This project highlights the application of natural language-driven control to both a Tello drone and a quadruped robot using a Large Language Model (LLM). The system interprets user commands in natural language, translates them into actionable instructions, and executes them sequentially. Powered by OpenAI's LLM (e.g., GPT-4), this approach enables drones to perform tasks such as takeoff, landing, hovering, and directional movements, while quadruped robots can execute locomotion and task-specific behaviors with precision.
Developed GPS-based navigation systems for autonomous ground robots (UGVs) and aerial vehicles (UAVs) using ROS 2 and sensor fusion. Integrated real-time GPS and IMU data to enable waypoint-based path tracking, precision landing with ArUco markers, and dynamic re-planning. Validated the frameworks extensively in both simulation and real-world field experiments.
In today’s dynamic operational environments, leveraging the complementary strengths of robotic systems can drive groundbreaking innovations. This energy-aware mission planning system integrates the capabilities of Unmanned Aerial Vehicles (UAVs) and Unmanned Ground Vehicles (UGVs) for seamless cooperation. While UAVs are adept at fast aerial tasks, they are limited by battery life. UGVs, moving steadily along roads, provide the solution by offering on-the-go recharging of UAVs. This coordinated approach optimizes energy usage, improves mission efficiency, and extends the operational range of both robots. With potential applications in truck-drone delivery, last-mile logistics, persistent surveillance and reconnaissance (PSR), and more, this system offers a versatile solution for a range of real-world challenges.

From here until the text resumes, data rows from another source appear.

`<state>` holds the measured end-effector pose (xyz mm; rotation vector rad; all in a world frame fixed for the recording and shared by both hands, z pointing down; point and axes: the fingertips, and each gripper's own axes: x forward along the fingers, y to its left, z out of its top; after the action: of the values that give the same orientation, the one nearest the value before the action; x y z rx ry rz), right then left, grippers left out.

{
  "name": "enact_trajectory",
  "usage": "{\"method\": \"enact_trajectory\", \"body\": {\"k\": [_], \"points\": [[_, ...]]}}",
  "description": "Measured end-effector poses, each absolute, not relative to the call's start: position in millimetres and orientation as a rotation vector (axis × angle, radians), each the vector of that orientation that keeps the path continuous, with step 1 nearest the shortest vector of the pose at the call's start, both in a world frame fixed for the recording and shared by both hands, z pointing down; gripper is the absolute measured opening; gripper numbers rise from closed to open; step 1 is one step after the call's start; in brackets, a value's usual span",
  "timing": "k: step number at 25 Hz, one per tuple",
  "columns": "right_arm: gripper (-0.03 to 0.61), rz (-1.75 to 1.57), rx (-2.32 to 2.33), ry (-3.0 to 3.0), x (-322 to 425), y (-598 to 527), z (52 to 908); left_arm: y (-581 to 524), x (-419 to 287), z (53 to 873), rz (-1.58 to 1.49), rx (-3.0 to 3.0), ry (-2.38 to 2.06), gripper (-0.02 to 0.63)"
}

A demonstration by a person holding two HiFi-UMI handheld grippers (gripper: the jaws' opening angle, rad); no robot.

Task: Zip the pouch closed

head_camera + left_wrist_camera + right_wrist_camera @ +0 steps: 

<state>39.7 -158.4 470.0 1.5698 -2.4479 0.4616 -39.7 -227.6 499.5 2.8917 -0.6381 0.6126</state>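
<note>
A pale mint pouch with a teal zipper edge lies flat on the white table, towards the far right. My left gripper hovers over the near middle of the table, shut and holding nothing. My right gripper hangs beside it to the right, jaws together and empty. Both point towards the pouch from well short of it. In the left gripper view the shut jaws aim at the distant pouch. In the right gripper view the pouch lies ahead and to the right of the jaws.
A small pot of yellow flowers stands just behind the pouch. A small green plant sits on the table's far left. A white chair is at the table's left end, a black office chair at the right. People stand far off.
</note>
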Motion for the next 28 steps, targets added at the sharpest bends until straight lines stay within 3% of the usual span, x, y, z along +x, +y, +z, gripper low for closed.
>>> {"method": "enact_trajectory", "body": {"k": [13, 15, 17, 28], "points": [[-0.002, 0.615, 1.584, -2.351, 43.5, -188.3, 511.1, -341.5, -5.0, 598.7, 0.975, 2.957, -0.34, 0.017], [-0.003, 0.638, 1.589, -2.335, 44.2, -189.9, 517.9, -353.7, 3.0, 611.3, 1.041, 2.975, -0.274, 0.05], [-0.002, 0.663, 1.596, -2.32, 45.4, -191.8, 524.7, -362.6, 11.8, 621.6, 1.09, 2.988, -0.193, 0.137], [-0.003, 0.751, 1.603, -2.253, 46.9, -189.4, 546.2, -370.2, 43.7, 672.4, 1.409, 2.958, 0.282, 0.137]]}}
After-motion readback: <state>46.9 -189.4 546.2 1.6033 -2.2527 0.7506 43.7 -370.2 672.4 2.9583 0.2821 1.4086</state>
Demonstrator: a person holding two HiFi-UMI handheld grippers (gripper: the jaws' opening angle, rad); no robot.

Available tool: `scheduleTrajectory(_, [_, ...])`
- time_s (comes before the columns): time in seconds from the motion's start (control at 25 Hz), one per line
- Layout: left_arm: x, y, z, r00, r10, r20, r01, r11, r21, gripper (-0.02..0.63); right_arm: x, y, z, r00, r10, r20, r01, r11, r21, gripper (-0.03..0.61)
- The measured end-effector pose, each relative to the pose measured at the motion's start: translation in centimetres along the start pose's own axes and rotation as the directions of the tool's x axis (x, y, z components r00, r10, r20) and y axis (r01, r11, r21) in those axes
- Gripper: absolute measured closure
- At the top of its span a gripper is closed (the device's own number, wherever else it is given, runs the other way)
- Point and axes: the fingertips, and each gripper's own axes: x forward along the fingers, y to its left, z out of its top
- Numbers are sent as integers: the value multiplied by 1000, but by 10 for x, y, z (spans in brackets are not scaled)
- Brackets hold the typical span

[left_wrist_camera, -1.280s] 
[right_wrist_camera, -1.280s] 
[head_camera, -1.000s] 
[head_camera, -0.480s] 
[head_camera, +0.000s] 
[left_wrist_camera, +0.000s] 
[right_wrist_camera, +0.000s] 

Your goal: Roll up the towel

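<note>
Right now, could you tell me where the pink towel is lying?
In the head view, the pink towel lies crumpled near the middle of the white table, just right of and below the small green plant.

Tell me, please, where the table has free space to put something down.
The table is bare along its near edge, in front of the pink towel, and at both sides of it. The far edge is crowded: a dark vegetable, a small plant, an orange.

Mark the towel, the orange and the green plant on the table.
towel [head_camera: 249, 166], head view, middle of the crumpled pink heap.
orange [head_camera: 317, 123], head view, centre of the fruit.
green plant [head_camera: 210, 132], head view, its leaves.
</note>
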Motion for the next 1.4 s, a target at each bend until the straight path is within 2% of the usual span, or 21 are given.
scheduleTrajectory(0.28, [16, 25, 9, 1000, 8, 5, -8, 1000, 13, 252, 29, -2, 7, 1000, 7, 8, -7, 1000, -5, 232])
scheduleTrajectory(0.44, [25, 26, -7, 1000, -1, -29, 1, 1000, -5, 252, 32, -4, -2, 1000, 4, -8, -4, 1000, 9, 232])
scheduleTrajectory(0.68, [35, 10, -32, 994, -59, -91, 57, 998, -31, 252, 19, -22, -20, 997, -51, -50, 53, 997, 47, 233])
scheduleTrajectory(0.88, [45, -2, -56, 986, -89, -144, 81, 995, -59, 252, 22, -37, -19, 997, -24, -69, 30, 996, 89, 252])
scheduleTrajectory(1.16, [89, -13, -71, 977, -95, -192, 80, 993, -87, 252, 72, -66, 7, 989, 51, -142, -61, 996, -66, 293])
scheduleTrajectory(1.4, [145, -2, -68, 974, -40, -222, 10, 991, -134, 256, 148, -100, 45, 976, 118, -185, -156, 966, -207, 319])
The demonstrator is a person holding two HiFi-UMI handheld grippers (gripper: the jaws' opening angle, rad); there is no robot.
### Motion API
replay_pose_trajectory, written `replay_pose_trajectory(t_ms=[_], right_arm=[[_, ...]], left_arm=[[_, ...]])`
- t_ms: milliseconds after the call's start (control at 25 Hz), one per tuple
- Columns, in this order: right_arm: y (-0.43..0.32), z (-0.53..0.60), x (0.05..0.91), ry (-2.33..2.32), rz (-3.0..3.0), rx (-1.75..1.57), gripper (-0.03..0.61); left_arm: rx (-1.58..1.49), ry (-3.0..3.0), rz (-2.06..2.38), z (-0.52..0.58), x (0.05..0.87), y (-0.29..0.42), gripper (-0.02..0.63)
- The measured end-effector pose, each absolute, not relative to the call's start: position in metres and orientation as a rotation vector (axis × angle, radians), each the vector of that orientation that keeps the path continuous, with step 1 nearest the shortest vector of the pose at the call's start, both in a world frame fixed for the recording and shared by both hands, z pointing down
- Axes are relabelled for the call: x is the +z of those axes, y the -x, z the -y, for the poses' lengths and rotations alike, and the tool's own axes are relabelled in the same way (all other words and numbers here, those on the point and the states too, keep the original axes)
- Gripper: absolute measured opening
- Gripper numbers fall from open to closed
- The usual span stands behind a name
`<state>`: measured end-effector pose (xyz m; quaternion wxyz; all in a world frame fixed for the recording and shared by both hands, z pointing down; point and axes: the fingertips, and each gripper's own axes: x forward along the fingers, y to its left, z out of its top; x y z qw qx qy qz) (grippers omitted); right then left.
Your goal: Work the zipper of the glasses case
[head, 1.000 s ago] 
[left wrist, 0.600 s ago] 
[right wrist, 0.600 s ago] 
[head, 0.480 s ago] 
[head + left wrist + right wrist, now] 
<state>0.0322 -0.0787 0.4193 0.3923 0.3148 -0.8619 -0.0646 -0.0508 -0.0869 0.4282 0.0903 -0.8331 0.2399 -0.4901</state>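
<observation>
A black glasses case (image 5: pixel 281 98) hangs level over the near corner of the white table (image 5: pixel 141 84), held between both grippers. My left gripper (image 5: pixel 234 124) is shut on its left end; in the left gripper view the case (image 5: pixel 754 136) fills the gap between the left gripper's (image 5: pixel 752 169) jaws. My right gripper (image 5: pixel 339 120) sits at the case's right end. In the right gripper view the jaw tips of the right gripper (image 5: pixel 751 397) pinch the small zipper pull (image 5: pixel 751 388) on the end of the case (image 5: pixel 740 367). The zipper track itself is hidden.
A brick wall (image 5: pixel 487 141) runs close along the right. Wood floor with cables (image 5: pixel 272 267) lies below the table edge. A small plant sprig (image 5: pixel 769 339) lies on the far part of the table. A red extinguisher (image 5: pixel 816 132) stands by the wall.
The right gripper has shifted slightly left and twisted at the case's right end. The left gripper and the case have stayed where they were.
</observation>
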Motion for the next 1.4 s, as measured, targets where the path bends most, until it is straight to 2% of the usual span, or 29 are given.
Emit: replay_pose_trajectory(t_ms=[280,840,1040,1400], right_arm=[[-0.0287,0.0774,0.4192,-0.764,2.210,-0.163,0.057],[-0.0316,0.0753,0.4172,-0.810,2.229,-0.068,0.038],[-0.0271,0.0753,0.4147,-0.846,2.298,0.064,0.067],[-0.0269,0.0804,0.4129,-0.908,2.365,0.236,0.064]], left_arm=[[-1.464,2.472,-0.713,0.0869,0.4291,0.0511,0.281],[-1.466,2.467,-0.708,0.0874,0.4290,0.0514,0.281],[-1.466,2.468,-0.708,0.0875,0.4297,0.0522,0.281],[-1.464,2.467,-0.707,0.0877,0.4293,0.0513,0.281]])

This project focuses on developing a multi-agent collaboration strategy between a UAV and a quadruped robot to perform autonomous industrial inspection tasks. The UAV utilizes AprilTag markers and OpenCV for precise visual-inertial localization, generating navigation maps. These maps are then used by the quadruped robot, equipped with a 4-DOF robotic manipulator, to execute path planning algorithms and perform autonomous manipulations.
This project developed an image processing-based multilayered algorithm using OpenCV for real-time fire detection. An Arduino-powered autonomous fire suppression system was engineered to integrate seamlessly with the fire detection algorithm. The system's robustness and reliability were validated through a lab-scale prototype demonstration, showcasing its potential for effective fire mitigation.